» **Work instruction**
Copy down the listing below exactly, please, including every line.
---------- Source material ----------
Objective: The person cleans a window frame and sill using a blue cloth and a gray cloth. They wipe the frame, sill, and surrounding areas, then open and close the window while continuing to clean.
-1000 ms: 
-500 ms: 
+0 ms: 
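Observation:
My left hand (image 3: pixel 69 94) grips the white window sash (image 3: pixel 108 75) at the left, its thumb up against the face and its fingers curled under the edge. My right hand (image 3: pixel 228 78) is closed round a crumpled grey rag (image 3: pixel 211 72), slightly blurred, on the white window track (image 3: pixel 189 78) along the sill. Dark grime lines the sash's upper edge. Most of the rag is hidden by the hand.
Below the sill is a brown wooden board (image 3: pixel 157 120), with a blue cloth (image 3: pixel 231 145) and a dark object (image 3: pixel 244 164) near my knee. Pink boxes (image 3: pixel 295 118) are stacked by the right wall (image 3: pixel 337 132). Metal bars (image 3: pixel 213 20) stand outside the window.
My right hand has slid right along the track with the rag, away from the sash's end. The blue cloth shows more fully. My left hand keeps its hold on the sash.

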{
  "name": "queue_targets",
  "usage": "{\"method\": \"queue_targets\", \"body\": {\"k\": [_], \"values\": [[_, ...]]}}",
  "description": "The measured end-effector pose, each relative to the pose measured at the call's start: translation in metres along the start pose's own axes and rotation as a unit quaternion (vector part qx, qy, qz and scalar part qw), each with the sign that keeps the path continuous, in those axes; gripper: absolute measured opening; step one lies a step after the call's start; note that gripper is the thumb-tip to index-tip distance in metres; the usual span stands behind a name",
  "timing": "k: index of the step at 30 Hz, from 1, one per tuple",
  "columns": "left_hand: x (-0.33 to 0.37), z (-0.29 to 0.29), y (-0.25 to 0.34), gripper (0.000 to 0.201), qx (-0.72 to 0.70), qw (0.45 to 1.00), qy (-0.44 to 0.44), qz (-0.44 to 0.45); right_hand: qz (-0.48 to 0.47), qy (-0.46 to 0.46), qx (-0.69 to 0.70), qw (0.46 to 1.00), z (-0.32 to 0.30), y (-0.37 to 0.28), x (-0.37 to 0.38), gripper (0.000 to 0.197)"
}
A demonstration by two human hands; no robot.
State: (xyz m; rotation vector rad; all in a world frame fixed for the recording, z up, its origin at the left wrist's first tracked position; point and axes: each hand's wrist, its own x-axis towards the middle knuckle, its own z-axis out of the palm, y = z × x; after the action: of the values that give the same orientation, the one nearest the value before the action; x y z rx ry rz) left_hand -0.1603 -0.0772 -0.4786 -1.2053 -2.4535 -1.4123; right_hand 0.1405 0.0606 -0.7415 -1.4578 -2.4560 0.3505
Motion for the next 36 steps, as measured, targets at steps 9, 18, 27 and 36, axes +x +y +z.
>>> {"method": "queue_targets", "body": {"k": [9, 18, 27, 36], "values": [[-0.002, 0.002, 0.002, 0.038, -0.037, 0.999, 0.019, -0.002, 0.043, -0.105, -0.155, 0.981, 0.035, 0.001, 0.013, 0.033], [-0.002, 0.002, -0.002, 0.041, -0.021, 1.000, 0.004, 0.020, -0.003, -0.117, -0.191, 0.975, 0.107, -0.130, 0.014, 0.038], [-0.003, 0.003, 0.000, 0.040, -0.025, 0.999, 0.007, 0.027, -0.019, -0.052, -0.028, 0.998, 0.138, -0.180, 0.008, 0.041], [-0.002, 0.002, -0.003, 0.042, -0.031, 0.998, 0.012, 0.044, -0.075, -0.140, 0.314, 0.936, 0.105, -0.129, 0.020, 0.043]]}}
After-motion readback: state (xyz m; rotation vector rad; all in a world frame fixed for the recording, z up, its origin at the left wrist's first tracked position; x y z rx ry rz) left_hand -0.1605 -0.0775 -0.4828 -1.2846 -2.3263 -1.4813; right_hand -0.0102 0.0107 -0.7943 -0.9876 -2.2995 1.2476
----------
» **Exercise answer**
Objective: The person cleans a window frame and sill using a blue cloth and a gray cloth. They wipe the frame, sill, and surrounding areas, then open and close the window while continuing to clean.
-1000 ms: 
-500 ms: 
+0 ms: 
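Observation:
My left hand (image 3: pixel 69 94) grips the white window sash (image 3: pixel 108 75) at the left, its thumb up against the face and its fingers curled under the edge. My right hand (image 3: pixel 228 78) is closed round a crumpled grey rag (image 3: pixel 211 72), slightly blurred, on the white window track (image 3: pixel 189 78) along the sill. Dark grime lines the sash's upper edge. Most of the rag is hidden by the hand.
Below the sill is a brown wooden board (image 3: pixel 157 120), with a blue cloth (image 3: pixel 231 145) and a dark object (image 3: pixel 244 164) near my knee. Pink boxes (image 3: pixel 295 118) are stacked by the right wall (image 3: pixel 337 132). Metal bars (image 3: pixel 213 20) stand outside the window.
My right hand has slid right along the track with the rag, away from the sash's end. The blue cloth shows more fully. My left hand keeps its hold on the sash.
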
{
  "name": "queue_targets",
  "usage": "{\"method\": \"queue_targets\", \"body\": {\"k\": [_], \"values\": [[_, ...]]}}",
  "description": "The measured end-effector pose, each relative to the pose measured at the call's start: translation in metres along the start pose's own axes and rotation as a unit quaternion (vector part qx, qy, qz and scalar part qw), each with the sign that keeps the path continuous, in those axes; gripper: absolute measured opening; step one lies a step after the call's start; note that gripper is the thumb-tip to index-tip distance in metres; the usual span stands behind a name",
  "timing": "k: index of the step at 30 Hz, from 1, one per tuple",
  "columns": "left_hand: x (-0.33 to 0.37), z (-0.29 to 0.29), y (-0.25 to 0.34), gripper (0.000 to 0.201), qx (-0.72 to 0.70), qw (0.45 to 1.00), qy (-0.44 to 0.44), qz (-0.44 to 0.45); right_hand: qz (-0.48 to 0.47), qy (-0.46 to 0.46), qx (-0.69 to 0.70), qw (0.46 to 1.00), z (-0.32 to 0.30), y (-0.37 to 0.28), x (-0.37 to 0.38), gripper (0.000 to 0.197)"
}
A demonstration by two human hands; no robot.
State: (xyz m; rotation vector rad; all in a world frame fixed for the recording, z up, its origin at the left wrist's first tracked position; point and axes: each hand's wrist, its own x-axis towards the middle knuckle, its own z-axis out of the palm, y = z × x; after the action: of the values that give the same orientation, the one nearest the value before the action; x y z rx ry rz) left_hand -0.1603 -0.0772 -0.4786 -1.2053 -2.4535 -1.4123; right_hand 0.1405 0.0606 -0.7415 -1.4578 -2.4560 0.3505
Motion for the next 36 steps, as measured, targets at steps 9, 18, 27 and 36, axes +x +y +z.
>>> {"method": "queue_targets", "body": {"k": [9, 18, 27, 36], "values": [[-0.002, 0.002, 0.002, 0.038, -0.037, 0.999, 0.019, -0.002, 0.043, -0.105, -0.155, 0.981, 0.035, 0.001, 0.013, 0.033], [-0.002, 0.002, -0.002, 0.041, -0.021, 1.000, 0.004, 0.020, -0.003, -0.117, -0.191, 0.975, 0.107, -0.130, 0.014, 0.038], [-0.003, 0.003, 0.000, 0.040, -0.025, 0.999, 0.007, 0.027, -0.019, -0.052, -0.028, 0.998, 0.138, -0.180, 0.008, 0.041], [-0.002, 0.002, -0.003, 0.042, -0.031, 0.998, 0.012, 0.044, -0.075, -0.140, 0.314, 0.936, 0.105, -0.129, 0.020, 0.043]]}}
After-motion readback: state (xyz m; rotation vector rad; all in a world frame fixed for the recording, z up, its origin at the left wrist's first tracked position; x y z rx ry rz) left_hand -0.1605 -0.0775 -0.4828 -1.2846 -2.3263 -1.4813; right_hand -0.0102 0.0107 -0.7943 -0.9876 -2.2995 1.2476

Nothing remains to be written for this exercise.